Un ejemplo más: un concierto en que se interpreta parte de la banda sonora de “La lista de Schindler”. Entre la orquesta hay una intérprete ocasional: Davida Scheffers, que sufre una dolorosa enfermedad neuromuscular que le ha impedido dedicarse profesionalmente a la música y que accede excepcionalmente a una orquesta sinfónica tocando el corno inglés por ganar un concurso televisivo de talentos. Su hija se emociona entre el público vigilada por la cámara, el día que cumple 18 años. El apellido parece ser judíos, la película trata del holocausto… La emoción lo llena todo. La de Davida y la de cualquiera que conozca la intrahistoria de lo que está oyendo.
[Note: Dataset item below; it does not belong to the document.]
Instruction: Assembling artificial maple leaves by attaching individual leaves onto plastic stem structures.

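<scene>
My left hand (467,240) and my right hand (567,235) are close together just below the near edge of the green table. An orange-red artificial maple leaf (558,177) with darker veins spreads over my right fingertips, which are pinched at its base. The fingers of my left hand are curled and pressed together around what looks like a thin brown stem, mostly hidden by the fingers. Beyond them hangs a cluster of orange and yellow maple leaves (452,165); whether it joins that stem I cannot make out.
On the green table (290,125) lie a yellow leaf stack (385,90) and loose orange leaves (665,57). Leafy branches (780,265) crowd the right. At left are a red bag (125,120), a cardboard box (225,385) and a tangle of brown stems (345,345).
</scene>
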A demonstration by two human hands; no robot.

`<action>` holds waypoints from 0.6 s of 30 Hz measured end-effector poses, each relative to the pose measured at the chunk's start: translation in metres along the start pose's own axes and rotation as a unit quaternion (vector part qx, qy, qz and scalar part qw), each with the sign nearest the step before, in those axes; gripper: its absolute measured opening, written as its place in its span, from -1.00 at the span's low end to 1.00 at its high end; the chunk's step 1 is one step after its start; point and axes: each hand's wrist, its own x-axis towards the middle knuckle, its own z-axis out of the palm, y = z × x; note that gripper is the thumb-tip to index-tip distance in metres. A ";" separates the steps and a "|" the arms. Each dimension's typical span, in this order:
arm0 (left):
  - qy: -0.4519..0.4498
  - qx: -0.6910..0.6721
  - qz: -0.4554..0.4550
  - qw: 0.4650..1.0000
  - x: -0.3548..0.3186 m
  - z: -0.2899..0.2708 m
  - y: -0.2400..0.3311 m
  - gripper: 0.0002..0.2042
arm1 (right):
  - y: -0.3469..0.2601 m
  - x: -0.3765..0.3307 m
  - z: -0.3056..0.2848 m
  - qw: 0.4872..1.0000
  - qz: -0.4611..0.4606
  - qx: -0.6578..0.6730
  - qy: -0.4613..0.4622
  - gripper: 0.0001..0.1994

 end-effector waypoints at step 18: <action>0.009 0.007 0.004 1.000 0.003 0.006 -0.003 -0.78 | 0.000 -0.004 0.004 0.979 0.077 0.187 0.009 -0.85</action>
Música y vida no son elementos estancos. Si lo sabré yo, que he sido incapaz de oír el Réquiem de Mozart durante muchos años por una dolorosa pérdida.

Al menos, las emociones que está despertando la música con ocasión de la pandemia son positivas: permiten que empaticemos con quienes se juegan la vida cada día por nosotros, que salgamos de nuestro individualismo, que nos demos el lujo de dejar escapar una lágrima (hoy podemos, dentro de unos días no estamos seguros), que pensemos en los demás, que sonriamos a los vecinos… y sobre todo, que disfrutemos ese tesoro inagotable que se construye con sólo unas cuantas notas y que nos llena el alma: la música.